**Activity:** Please set down the records exactly, keeping every line.

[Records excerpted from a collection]
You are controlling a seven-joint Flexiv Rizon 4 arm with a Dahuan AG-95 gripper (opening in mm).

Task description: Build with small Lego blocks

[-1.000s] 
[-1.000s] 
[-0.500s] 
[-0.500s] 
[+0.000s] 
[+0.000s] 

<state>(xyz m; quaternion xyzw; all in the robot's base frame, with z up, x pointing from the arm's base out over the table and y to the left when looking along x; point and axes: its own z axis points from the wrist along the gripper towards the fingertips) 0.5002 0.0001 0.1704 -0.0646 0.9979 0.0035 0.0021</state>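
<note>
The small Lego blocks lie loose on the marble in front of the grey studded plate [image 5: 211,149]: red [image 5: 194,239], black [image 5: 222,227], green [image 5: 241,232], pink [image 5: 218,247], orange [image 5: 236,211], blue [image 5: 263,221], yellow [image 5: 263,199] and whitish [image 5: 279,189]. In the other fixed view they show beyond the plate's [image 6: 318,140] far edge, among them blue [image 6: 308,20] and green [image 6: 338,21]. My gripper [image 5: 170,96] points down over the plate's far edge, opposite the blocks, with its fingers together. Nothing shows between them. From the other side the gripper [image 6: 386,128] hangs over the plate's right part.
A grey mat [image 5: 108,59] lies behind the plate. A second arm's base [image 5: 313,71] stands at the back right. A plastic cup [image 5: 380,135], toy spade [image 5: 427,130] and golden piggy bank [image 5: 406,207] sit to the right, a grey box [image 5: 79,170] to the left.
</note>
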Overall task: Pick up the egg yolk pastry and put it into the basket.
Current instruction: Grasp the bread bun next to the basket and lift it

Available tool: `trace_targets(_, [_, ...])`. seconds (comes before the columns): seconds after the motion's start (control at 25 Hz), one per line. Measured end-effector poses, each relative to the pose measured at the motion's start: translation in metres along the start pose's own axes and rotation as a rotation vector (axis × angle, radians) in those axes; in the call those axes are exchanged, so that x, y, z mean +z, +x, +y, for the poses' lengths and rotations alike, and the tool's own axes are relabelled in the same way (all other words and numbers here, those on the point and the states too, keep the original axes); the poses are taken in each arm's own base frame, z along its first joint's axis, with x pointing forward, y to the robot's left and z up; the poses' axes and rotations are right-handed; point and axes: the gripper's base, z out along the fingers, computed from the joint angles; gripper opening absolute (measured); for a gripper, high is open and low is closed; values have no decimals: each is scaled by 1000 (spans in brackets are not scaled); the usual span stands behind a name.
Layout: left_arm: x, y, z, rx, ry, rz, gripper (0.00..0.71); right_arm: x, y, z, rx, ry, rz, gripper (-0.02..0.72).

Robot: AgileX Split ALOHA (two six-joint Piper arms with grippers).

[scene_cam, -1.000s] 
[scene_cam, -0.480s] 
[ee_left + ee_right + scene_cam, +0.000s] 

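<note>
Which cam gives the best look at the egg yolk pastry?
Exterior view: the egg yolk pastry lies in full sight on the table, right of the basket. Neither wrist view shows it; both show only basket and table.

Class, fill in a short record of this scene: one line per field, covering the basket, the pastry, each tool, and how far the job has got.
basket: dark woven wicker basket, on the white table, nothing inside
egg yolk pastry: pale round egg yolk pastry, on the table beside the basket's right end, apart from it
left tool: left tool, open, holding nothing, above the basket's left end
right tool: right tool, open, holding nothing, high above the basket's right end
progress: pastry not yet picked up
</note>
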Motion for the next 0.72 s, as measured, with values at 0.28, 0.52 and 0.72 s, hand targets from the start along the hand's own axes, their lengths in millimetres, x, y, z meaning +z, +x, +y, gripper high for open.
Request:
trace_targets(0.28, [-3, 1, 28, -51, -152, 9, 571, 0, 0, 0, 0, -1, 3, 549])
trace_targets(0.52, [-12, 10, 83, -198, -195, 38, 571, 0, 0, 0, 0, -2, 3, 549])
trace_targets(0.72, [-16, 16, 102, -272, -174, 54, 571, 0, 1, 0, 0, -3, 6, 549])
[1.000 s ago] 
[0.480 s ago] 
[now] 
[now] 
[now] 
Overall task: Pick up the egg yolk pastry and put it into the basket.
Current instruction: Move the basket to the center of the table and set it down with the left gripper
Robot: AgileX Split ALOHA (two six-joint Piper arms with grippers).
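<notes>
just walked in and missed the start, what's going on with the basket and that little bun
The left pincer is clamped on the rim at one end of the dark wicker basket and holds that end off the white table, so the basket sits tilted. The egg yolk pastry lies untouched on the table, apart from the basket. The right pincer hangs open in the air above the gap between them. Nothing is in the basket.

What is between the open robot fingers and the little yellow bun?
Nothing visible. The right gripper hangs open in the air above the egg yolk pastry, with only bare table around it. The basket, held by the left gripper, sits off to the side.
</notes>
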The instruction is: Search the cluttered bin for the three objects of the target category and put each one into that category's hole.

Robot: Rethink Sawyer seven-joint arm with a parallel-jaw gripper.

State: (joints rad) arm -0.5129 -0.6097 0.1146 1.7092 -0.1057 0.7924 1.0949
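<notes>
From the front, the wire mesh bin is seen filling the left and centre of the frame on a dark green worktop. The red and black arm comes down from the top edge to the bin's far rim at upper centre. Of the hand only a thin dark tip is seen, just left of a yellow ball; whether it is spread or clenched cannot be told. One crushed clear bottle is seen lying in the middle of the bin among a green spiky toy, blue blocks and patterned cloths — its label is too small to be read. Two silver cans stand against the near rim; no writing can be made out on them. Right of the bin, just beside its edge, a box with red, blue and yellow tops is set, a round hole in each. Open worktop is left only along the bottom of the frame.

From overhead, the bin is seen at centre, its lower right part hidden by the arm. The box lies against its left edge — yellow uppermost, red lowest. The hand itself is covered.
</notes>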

**Output below:**
You are controlling a seven-joint Flexiv Rizon 4 arm with a Dahuan AG-95 gripper (opening in mm).

Task description: Build with small Lego blocks

[-1.000s] 
[-1.000s] 
[-0.500s] 
[-0.500s] 
[+0.000s] 
[+0.000s] 

<state>(xyz m; quaternion xyzw; all in the robot's base frame, with z up, x pointing from the arm's base out over the table and y to the left when looking along x; point and axes: its own z axis points from the wrist along the gripper towards the fingertips) 0.5002 0.0001 0.1704 -0.0646 0.9979 0.0035 0.0021</state>
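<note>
The small Lego blocks lie loose on the marble in front of the grey studded plate [image 5: 211,149]: red [image 5: 194,239], black [image 5: 222,227], green [image 5: 241,232], pink [image 5: 218,247], orange [image 5: 236,211], blue [image 5: 263,221], yellow [image 5: 263,199] and whitish [image 5: 279,189]. In the other fixed view they show beyond the plate's [image 6: 318,140] far edge, among them blue [image 6: 308,20] and green [image 6: 338,21]. My gripper [image 5: 170,96] points down over the plate's far edge, opposite the blocks, with its fingers together. Nothing shows between them. From the other side the gripper [image 6: 386,128] hangs over the plate's right part.
A grey mat [image 5: 108,59] lies behind the plate. A second arm's base [image 5: 313,71] stands at the back right. A plastic cup [image 5: 380,135], toy spade [image 5: 427,130] and golden piggy bank [image 5: 406,207] sit to the right, a grey box [image 5: 79,170] to the left.
</note>
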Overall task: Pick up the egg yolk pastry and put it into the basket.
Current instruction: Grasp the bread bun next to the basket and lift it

Available tool: `trace_targets(_, [_, ...])`. seconds (comes before the columns): seconds after the motion's start (control at 25 Hz), one per line. Measured end-effector poses, each relative to the pose measured at the motion's start: translation in metres along the start pose's own axes and rotation as a rotation vector (axis × angle, radians) in those axes; in the call those axes are exchanged, so that x, y, z mean +z, +x, +y, for the poses' lengths and rotations alike, and the tool's own axes are relabelled in the same way (all other words and numbers here, those on the point and the states too, keep the original axes); the poses are taken in each arm's own base frame, z along its first joint's axis, with x pointing forward, y to the robot's left and z up; the poses' axes and rotations are right-handed; point and axes: the gripper's base, z out along the fingers, computed from the joint angles; gripper opening absolute (measured); for a gripper, high is open and low is closed; values have no decimals: each is scaled by 1000 (spans in brackets are not scaled); the usual span stands behind a name.
Layout: left_arm: x, y, z, rx, ry, rz, gripper (0.00..0.71); right_arm: x, y, z, rx, ry, rz, gripper (-0.02..0.72).

Robot: AgileX Split ALOHA (two six-joint Piper arms with grippers).

[scene_cam, -1.000s] 
[scene_cam, -0.480s] 
[ee_left + ee_right + scene_cam, +0.000s] 

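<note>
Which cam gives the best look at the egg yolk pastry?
Exterior view: the egg yolk pastry lies in full sight on the table, right of the basket. Neither wrist view shows it; both show only basket and table.

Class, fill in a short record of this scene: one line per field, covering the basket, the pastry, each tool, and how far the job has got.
basket: dark woven wicker basket, on the white table, nothing inside
egg yolk pastry: pale round egg yolk pastry, on the table beside the basket's right end, apart from it
left tool: left tool, open, holding nothing, above the basket's left end
right tool: right tool, open, holding nothing, high above the basket's right end
progress: pastry not yet picked up
</note>
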Motion for the next 0.72 s, as measured, with values at 0.28, 0.52 and 0.72 s, hand targets from the start along the hand's own axes, their lengths in millimetres, x, y, z meaning +z, +x, +y, gripper high for open.
Request:
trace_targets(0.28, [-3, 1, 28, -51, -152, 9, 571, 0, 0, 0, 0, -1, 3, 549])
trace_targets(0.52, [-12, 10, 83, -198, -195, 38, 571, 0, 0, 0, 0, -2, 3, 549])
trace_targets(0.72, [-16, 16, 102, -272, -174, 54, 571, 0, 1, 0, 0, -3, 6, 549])
[1.000 s ago] 
[0.480 s ago] 
[now] 
[now] 
[now] 
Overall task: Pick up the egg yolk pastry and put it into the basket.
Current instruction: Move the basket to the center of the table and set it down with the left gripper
Robot: AgileX Split ALOHA (two six-joint Piper arms with grippers).
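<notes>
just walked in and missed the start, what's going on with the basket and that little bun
The left pincer is clamped on the rim at one end of the dark wicker basket and holds that end off the white table, so the basket sits tilted. The egg yolk pastry lies untouched on the table, apart from the basket. The right pincer hangs open in the air above the gap between them. Nothing is in the basket.

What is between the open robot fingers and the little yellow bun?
Nothing visible. The right gripper hangs open in the air above the egg yolk pastry, with only bare table around it. The basket, held by the left gripper, sits off to the side.
</notes>
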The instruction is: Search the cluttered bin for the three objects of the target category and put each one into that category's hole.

Robot: Rethink Sawyer seven-joint arm with a parallel-jaw gripper.

State: (joints rad) arm -0.5129 -0.6097 0.1146 1.7092 -0.1057 0.7924 1.0949
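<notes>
From the front, the wire mesh bin is seen filling the left and centre of the frame on a dark green worktop. The red and black arm comes down from the top edge to the bin's far rim at upper centre. Of the hand only a thin dark tip is seen, just left of a yellow ball; whether it is spread or clenched cannot be told. One crushed clear bottle is seen lying in the middle of the bin among a green spiky toy, blue blocks and patterned cloths — its label is too small to be read. Two silver cans stand against the near rim; no writing can be made out on them. Right of the bin, just beside its edge, a box with red, blue and yellow tops is set, a round hole in each. Open worktop is left only along the bottom of the frame.

From overhead, the bin is seen at centre, its lower right part hidden by the arm. The box lies against its left edge — yellow uppermost, red lowest. The hand itself is covered.
</notes>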

This is the complete output for the exercise.